The work on site continues apace,
with the concrete waste tanks arriving tommorow; so with things hotting up (except the weather, of course) it was time to relocate the goose house, which is actually a lovely 30-bird henhouse but not exactly easy to move – it was dropped off here by the Domestic Fowl Trust in Honeybourne near Gloucester the day after we moved in. Owing to a lack of machinery & resources it was abandoned next to the haybarn on the arrivals yard & has remained there ever since, while we decided What To Do With It.
Our initial idea was to get some electrified poultry netting (which we did) & erect it around said henhouse (which we also did). However the ground was so stony & uneven beneath, that try as we might we couldn’t sink the electric fence posts satisfactorily, with the netting sagging more precariously than a pair of Nora Batty’s stockings. So the netting remained unused, was gradually forgotten & eventually disappeared beneath the brambles; but when I realised it hadn’t been tidied away & went to recover it after work commenced on site, I discovered that unfortunately it had already been buried beneath the rubble. What an appalling waste of sixty quid; it has taught us a salutory lesson indeed.

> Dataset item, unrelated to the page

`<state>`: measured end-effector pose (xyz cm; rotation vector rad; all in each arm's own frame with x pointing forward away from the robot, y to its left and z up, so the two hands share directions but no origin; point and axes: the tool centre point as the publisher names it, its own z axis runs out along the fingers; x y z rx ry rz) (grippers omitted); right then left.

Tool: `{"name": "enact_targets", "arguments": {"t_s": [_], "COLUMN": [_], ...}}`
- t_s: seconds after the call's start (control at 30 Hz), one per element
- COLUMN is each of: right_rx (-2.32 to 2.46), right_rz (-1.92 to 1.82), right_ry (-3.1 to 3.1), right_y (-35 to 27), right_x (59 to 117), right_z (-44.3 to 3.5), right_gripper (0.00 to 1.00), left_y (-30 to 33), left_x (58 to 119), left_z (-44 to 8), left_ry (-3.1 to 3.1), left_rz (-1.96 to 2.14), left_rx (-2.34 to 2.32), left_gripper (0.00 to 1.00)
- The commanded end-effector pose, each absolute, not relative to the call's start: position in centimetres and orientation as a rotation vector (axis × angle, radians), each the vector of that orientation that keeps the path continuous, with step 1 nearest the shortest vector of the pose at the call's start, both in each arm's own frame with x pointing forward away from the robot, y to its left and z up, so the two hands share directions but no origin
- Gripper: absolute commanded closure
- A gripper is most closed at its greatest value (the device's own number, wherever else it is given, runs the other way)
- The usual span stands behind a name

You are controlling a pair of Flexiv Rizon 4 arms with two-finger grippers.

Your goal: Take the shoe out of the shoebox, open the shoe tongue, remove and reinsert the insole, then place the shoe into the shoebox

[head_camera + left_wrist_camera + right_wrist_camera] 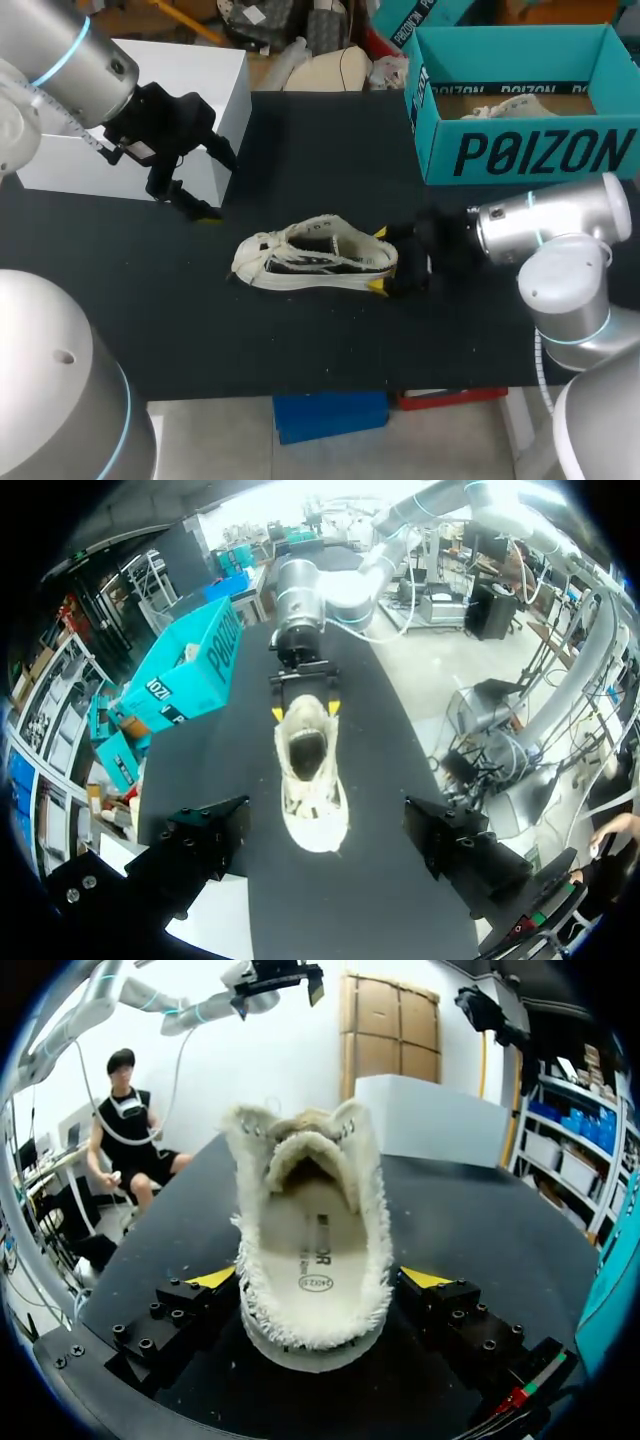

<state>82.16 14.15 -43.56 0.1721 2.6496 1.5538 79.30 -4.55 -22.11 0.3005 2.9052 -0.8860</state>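
Observation:
A cream sneaker [315,255] with frayed edges lies on its side at the middle of the black table, toe toward my left arm. My right gripper [379,261] is at its heel, open, one yellow tip on each side. From the right wrist, the sneaker [312,1260] gapes between the fingers [212,1278], its insole [315,1250] and raised tongue [305,1150] showing. My left gripper [212,185] hangs open above the table's left, holding nothing; seen from its wrist [325,820], the sneaker [312,770] lies ahead of it. The teal shoebox [520,150] stands open at back right.
A white box [180,80] stands at the back left, right behind my left gripper. Something pale lies inside the shoebox [190,670]. Bare black tabletop [180,320] stretches in front of the sneaker up to the near edge.

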Motion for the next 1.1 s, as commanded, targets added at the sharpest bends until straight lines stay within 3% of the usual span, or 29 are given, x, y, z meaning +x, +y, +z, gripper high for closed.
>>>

So beacause we were literally between a rock & a hard place the house was initially redundant with the hens remaining in the two Forsham Cottage Arks which have given us such excellent & sturdy service. Whilst at the Smallholder Show at Builth Wells in 2006, we purchased a breeding pair of Brecon Buff geese; & the henhouse – being big & roomy, seemed an ideal solution for temporary housing until we could sort out something more permanent. So two years later, it would seem that solution did become the permanent one, after all! But now it was in the way…..
The geese vacated their accommodation for the day; & strops were attached to the henhouse. It was then very carefully picked up by the makeshift sling using the bucket of the excavator, & carried across the arrivals yard & down to the farmyard; swinging precariously & literally just brushing the electric cable which supplies power from the house to the farm buildings (my heart was in my mouth at that point as you can imagine). The strops groaned & the roof started to squeeze inwards; & I began to have real fears that the geese would not have a home at all, by evening! But thankfully their accommodation was carefully plonked down beside the pigsties; & we set to work to repair the damage, with Paul & Tony swiftly putting it right again.

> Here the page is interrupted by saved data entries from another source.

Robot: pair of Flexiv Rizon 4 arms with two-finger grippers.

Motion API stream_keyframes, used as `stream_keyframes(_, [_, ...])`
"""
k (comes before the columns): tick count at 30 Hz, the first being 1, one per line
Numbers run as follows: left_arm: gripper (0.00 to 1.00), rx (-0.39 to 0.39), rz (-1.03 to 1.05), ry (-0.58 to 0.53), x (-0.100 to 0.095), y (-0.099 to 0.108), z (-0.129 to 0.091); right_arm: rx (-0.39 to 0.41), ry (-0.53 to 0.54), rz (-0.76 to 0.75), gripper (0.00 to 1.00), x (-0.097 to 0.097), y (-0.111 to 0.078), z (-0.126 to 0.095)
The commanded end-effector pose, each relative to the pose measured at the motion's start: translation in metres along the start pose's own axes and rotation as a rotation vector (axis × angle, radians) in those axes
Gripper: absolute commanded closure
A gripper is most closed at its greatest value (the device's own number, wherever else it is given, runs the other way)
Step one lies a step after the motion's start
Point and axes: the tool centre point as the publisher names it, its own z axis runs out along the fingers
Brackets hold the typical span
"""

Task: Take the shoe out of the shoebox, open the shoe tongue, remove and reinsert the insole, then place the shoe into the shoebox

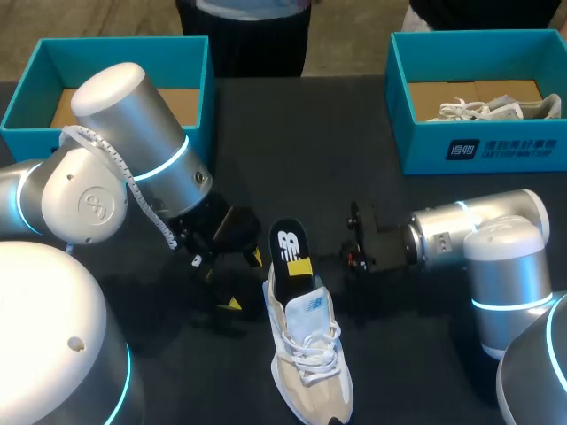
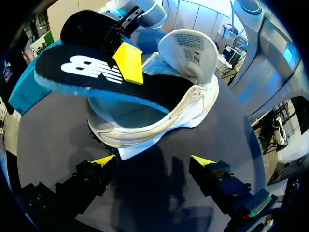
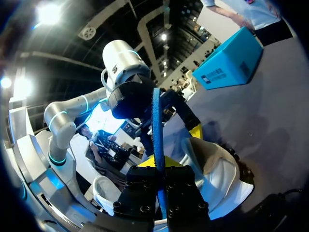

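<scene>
Head view: insole [image 1: 288, 243] sticking halfway out of the shoe [image 1: 310, 354], right gripper [image 1: 299, 267] has it pinched

So the shoe sits on the dark table [image 1: 407, 354] around the near middle, toe pointing at the near edge. The black insole pokes up out of the heel, with the right gripper clamped on it from the right. The left gripper [image 2: 153, 160] is just left of the heel, fingers wide apart. The teal left shoebox [image 1: 27, 106] and right shoebox [image 1: 483, 150] are way at the far side.

left arm [image 1: 124, 124]: silver, cyan light rings, white cable | right arm [image 1: 496, 239]: silver, cyan rings | jaws: black, yellow-tipped
</scene>
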Motion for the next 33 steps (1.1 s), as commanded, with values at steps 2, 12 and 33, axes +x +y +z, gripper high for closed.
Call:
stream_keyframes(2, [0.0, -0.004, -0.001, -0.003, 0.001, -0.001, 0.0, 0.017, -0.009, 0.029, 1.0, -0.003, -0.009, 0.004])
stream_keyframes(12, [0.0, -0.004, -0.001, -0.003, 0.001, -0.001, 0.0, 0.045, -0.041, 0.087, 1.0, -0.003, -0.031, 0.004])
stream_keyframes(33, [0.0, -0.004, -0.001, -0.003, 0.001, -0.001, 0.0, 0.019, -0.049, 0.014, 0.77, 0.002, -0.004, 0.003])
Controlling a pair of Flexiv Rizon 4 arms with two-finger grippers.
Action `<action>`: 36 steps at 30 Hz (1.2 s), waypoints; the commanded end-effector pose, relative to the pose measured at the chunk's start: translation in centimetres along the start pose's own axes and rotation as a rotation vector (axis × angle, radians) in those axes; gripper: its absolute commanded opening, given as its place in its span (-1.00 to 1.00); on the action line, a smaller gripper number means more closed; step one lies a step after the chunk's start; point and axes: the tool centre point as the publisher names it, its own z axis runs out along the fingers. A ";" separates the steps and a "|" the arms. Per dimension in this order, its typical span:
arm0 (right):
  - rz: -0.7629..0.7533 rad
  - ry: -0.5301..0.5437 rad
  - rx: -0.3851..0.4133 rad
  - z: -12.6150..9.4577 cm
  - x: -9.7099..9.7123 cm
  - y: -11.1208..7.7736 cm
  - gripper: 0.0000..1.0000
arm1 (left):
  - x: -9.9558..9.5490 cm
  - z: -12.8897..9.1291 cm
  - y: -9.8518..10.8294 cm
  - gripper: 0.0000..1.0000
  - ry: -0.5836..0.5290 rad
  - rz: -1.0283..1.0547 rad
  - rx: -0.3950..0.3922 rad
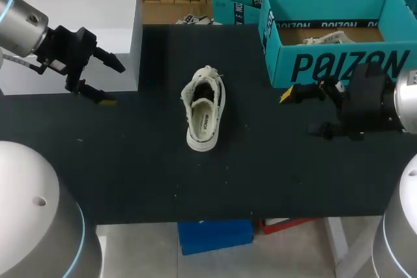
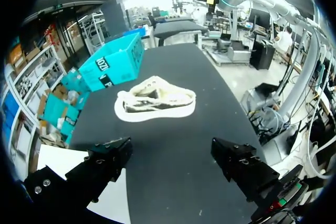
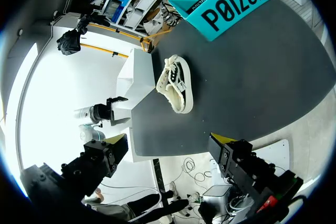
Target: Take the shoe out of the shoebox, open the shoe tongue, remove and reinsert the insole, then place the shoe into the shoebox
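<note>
Bright, even overhead light; soft, faint shadows

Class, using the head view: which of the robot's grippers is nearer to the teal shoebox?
Right. The right gripper hangs just in front of the shoebox, by its front wall. The left gripper is far off on the other side of the shoe, beside the white block.

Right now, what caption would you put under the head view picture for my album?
Shoe out on the table, teal shoebox at back right, left fingers and right fingers open.
</note>
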 end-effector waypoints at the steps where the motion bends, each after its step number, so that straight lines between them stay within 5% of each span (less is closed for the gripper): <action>1: 0.000 0.000 0.000 0.0 0.0 0.0 1.00 | 0.1 0.0 0.0 1.00 -0.003 0.000 -0.004; 12: 0.000 0.000 0.000 0.0 0.0 0.0 1.00 | 0.1 0.0 0.0 1.00 -0.003 0.000 -0.004; 14: -0.028 -0.045 0.040 0.7 0.7 1.3 1.00 | 0.1 0.0 0.0 1.00 -0.003 0.000 -0.004; 26: -0.153 -0.421 0.122 8.1 5.1 8.3 1.00 | 0.1 0.0 0.0 1.00 -0.003 0.000 -0.004; 36: -0.235 -0.627 0.140 13.4 6.2 10.9 1.00 | 0.1 0.0 0.0 1.00 -0.003 0.000 -0.004</action>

So work resumed on site with the excavator bouncing alarmingly along the edge of the hill to prepare for the arrival of the concrete tanks. Being very big & very heavy & at the opposite end of the site to where I thought they’d be, I have grave misgivings about how on earth we’ll sink them into place. But I suppose that’s tomorrow’s challenge….!

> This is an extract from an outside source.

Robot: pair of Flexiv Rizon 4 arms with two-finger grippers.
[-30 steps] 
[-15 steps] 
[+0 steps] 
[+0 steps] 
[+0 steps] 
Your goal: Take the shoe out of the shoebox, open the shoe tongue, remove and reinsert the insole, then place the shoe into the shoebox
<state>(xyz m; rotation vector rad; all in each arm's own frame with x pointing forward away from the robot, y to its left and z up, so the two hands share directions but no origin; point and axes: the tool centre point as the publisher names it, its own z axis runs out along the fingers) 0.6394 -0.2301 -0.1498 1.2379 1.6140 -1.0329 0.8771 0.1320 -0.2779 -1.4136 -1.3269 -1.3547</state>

As many people have already done so, I won’t post a pancake recipe for Shrove Tuesday as it would be overegging the pudding (or pancake, depending on which way you look at it & the ingredients you use!). But I hope that all of you who indulged in said Shrove feast, thoroughly enjoyed it – we certainly did! And Happy Birthday to Richard’s first-ever Southdown lamb – born this afternoon, with no complications. Wonderful news!